By the end of the 1970s, during its original print run, The Sarge would have appeared in Battle alongside work such as Alan Hebden’s & Eric Bradbury’s Crazy Keller, Western’s HMS Nightshade with writer John Wagner, and Charley’s War. Written by 2000 AD architect Pat Mills and illustrated by the incomparable Joe Colquhoun, Charley’s War was (unusually) a strip focused on the First World War, a conflict generally agreed to be lacking in the jingoistic valor required to power an ongoing story. Told from the perspective of an underaged and under-educated volunteer, Charley's War stands as Battle's most lauded and far-reaching serial - it should be the crown jewel of the Treasury of British Comics releases, but the comic swings in and out of availability in print.

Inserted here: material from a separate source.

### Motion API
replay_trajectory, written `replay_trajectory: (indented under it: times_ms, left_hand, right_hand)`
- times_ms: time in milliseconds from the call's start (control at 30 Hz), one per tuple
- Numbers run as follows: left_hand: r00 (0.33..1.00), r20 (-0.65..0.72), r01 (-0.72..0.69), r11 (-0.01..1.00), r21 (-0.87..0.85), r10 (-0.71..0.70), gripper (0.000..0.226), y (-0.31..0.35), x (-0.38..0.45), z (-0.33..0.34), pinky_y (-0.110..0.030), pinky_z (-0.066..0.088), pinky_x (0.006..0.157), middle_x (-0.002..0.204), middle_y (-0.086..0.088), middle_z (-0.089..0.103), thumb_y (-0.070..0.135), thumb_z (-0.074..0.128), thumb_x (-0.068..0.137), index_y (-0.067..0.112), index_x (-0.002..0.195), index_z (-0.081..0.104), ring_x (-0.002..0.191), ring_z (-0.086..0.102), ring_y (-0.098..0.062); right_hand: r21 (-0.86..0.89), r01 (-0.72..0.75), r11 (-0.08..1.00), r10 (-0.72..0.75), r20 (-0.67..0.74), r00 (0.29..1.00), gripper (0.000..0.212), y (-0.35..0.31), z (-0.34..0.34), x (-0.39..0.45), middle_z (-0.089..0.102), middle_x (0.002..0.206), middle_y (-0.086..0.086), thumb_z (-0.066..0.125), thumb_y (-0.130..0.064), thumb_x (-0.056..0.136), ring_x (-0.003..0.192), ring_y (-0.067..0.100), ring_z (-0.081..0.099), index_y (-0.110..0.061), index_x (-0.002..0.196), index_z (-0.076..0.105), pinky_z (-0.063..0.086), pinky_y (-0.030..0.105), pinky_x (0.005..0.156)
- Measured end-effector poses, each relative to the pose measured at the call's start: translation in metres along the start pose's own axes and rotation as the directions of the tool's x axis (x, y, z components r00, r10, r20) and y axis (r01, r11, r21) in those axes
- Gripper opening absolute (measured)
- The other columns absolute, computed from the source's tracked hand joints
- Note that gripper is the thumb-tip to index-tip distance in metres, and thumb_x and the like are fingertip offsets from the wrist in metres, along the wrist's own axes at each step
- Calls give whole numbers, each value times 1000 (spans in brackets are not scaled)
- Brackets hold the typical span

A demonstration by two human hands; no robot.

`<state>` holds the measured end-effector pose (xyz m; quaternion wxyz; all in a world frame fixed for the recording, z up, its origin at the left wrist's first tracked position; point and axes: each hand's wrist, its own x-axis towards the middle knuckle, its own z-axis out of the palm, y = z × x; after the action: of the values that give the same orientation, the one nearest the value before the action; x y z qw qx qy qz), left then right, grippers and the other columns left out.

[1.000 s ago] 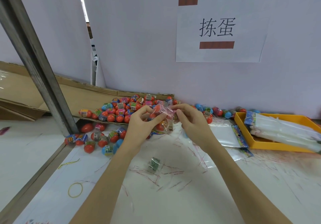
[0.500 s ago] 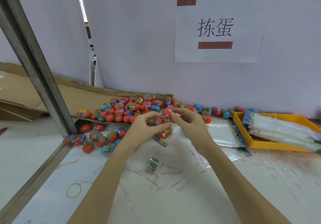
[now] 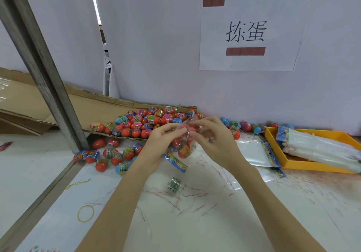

For instance, physical copies of the second volume of Rebellion's Definitive Collection, the book that compiles stories surrounding the still-controversial Étaples mutiny, are much harder to come by than the first and third volumes. Fortunately, all three releases are available digitally through the Treasury of British Comics website.
Where Charley’s War trades in suffocating doom with a blackly comic twist–the strip begins with Charley reaching a shell-battered front just weeks before the truly nightmarish Somme offensive–The Sarge is largely a series of beautifully-rendered action incidents. Mills’ and Colquhoun’s story takes in real horror: men drown in muck; messengers bleed out in bone-filled craters; teenagers are used as human shields by cowardly officers; and old men die delirious, convinced that the shell-shocked lads from their squad are their beloved but already departed sons. Charley’s War is the totality of an unjust and bloody war collapsing in on the individual.
Comparatively, although by no means whitewashed, The Sarge is built around brief, even fanciful instances of wicked human ingenuity - typically arising from Sergeant Masters’ quick-thinking. Finley-Day’s themes of assailed camaraderie within the confines of an unending trek anticipates the writer’s work on Rogue Trooper for 2000 AD in the 1980s. Masters’ interchangeable platoon, not unlike Rogue’s bio-chip comrades, are a Greek chorus that provides expository alarm and allure when considering their indefatigable hero. Like sports commentators, they decode and describe the lethal fluency to which they stand as witness. Western maintains an intense back-and-forth when considering battles - frothing close-ups of creased-up faces crowd against widescreen action detailing squads upon squads of Nazi soldiers being pumped full of lead. Grimy, grubby faces swim in and out of the action, screaming blood-curdling invective at their audience. Western’s panel layouts often defy a dutiful sense of neatness as well. They are exciting in and of themselves. More than once they present as shards of glass shattering across the page as if a bullet has just splintered a windshield. In-strip action interconnects and overlaps in such a way that the page’s events seem to be happening all at once.
The Sarge, then, taken as an anthology feature, is the brief, reassuring respite between heavier stories: an effect perhaps obscured by this collection. Episodes rarely run longer than three pages, often with a color introductory spread followed by one page of concluding black and white. By billeting all these installments together–many of which lack a narrative arc broader than a relentless trudge forward–The Sarge’s bite-sized mayhem takes on a stop-start quality, not attuned to longform reading. Yet when consumed in their original form, as one-shots, Finley-Day’s and Western’s work shines; an aperitif offering up the relentless, righteous extermination of Nazis as entertainment before readers turn the page and sink their teeth into the morally complicated material swirling elsewhere in their ten pence dreadful.